Easy to follow instructions for setting up Sparkling Water are available here: http://h2o-release.s3.amazonaws.com/sparkling-water/master/103/index.html
Running spark on Yarn is a good way to utilise an existing Hadoop cluster, however it’s challenging using the “live” method below to keep the Sparkling Water H2O Flow interface running permanently. Doing so can let a number of data scientists use the notebook style interface to run machine learning tasks.

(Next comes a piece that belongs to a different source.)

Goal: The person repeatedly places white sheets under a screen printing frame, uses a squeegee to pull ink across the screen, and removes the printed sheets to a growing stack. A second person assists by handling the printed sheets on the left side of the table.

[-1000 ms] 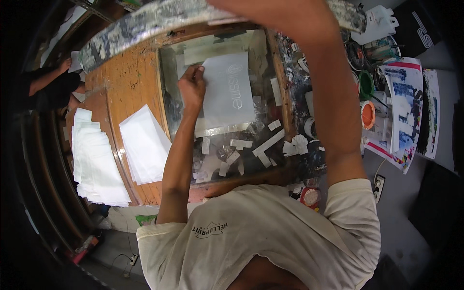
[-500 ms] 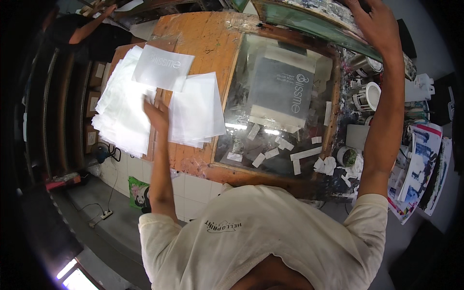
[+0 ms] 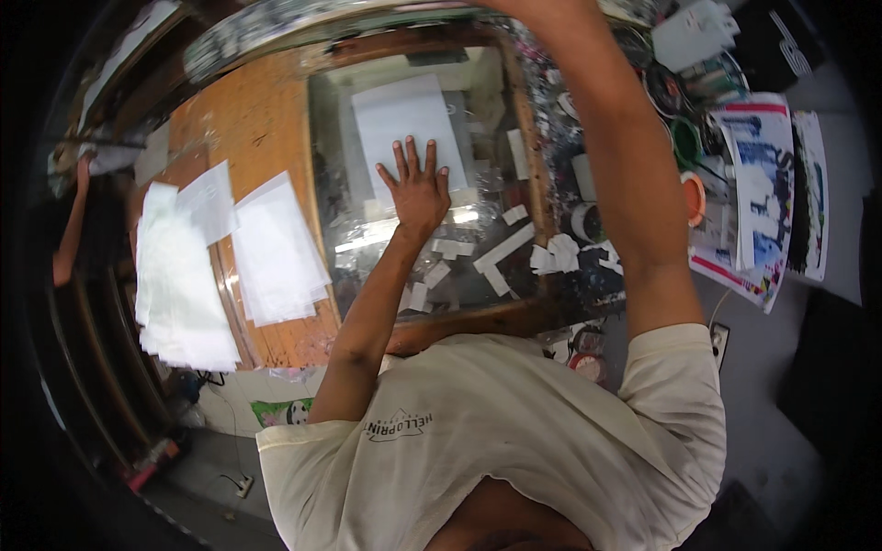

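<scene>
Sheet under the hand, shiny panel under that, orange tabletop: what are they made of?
Sheet: paper or thin plastic, I can't tell; it's pale and smooth.
Panel: probably glass, maybe clear plastic; glossy, since it reflects a bright streak.
Tabletop: likely wood, a bit worn; orange-brown with dark marks.

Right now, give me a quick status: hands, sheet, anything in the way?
Left fingers spread on white sheet. Sheet lies on glassy panel. Right hand beyond top edge, unseen. White strips nearby, none seen on sheet.
</scene>
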`<move>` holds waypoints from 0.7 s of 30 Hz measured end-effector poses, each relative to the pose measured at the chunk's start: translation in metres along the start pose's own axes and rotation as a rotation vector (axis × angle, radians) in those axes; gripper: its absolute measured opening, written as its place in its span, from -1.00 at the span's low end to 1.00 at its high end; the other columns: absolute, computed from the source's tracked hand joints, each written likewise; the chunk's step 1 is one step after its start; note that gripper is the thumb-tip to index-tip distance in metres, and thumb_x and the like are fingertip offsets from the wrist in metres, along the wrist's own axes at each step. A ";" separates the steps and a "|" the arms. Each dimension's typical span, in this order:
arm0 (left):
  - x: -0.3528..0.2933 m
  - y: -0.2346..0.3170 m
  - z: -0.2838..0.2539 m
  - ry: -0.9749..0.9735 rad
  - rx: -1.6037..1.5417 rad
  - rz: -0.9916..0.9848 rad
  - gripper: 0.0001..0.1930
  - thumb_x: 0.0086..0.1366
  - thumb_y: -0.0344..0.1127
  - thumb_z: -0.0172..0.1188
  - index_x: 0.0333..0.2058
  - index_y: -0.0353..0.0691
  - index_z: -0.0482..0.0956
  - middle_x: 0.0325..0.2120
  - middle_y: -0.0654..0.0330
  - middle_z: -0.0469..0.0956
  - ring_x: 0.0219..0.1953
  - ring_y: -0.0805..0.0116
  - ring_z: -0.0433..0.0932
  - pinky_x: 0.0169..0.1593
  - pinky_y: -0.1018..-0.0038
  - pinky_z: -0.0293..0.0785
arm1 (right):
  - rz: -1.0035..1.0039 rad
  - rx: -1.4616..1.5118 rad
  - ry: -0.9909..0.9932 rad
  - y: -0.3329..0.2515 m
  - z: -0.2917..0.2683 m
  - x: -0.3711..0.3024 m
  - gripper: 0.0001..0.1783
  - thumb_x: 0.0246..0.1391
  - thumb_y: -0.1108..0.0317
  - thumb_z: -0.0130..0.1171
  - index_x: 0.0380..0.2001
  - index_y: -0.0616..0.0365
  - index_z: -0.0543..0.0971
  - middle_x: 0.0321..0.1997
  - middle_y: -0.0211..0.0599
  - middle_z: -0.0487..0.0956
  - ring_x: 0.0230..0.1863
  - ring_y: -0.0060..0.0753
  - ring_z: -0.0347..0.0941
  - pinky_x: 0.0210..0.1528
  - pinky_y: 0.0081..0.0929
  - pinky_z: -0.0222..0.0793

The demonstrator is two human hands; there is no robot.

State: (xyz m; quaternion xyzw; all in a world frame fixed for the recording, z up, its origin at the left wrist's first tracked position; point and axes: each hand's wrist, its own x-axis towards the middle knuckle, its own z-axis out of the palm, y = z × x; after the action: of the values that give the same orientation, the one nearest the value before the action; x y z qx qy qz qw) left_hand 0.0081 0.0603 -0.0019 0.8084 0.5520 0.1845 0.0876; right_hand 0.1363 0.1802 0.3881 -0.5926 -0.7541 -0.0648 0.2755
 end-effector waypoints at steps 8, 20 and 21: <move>-0.026 0.005 -0.006 0.032 0.036 -0.193 -0.31 0.46 0.08 0.03 0.40 -0.22 0.29 0.50 -0.20 -0.02 0.55 -0.31 -0.24 0.36 -0.53 -0.45 | -0.081 0.171 0.003 0.016 0.010 0.012 -0.40 0.27 -0.03 0.18 -0.49 0.41 0.69 -0.45 0.20 0.66 -0.32 0.16 0.68 -0.16 0.00 0.59; -0.050 0.008 -0.023 -0.062 -0.042 -0.073 -0.35 0.35 -0.01 0.10 0.38 -0.09 0.38 0.49 -0.14 0.07 0.56 -0.26 -0.21 0.41 -0.46 -0.39 | -0.166 0.294 -0.093 0.020 0.006 -0.006 -0.50 0.32 0.06 0.13 -0.41 0.33 0.72 -0.72 -0.28 0.49 -0.73 -0.45 0.37 -0.66 -0.40 0.37; -0.052 0.008 -0.023 -0.062 -0.055 -0.064 -0.36 0.35 -0.03 0.10 0.37 -0.10 0.39 0.49 -0.13 0.07 0.56 -0.25 -0.20 0.42 -0.44 -0.38 | -0.149 0.257 -0.006 0.016 0.015 -0.008 -0.51 0.33 0.08 0.12 -0.42 0.32 0.72 -0.75 -0.34 0.46 -0.76 -0.53 0.30 -0.71 -0.46 0.32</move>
State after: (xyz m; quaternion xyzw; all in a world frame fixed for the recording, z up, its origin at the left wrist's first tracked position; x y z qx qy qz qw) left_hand -0.0105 0.0079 0.0114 0.7931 0.5692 0.1716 0.1325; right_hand 0.1475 0.1846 0.3676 -0.4953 -0.7988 0.0137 0.3412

Luckily, using the spark-submit invocation with the water.SparklingWaterDriver class can ensure the web UI remains online even after the shell session which kicked it off exits (see below Persistent method).
Live method – doesn’t stay online after exiting shell session
- Create a shell script:
sparkling-water-1.3.5/bin/sparkling-shell –num-executors 3 –executor-memory 2g –master yarn-client
- Run sparkling-shell
val h2oContext = new H2OContext(sc).start()
Persistent method – stays online even after exiting shell session
To start a “persistent” H2O cluster on Yarn (i.e. one which doesn’t exit immediately) simply run this command at the command line of a node where the spark client and sparkling water is installed:
nohup bin/spark-submit –class water.SparklingWaterDriver –master yarn-client –num-executors 3 –driver-memory 4g –executor-memory 2g –executor-cores 1 ../sparkling-water-0.2.1-58/assembly/build/libs/*.jar &
The Spark UI should be available on it’s usual port (http://XXX.XXX.XXX.XXX:54321) and should remain there even if the shell session which started the UI dies!
Thanks to the helpful and responsive folks at H2Oai for the above tip (originally answered here)!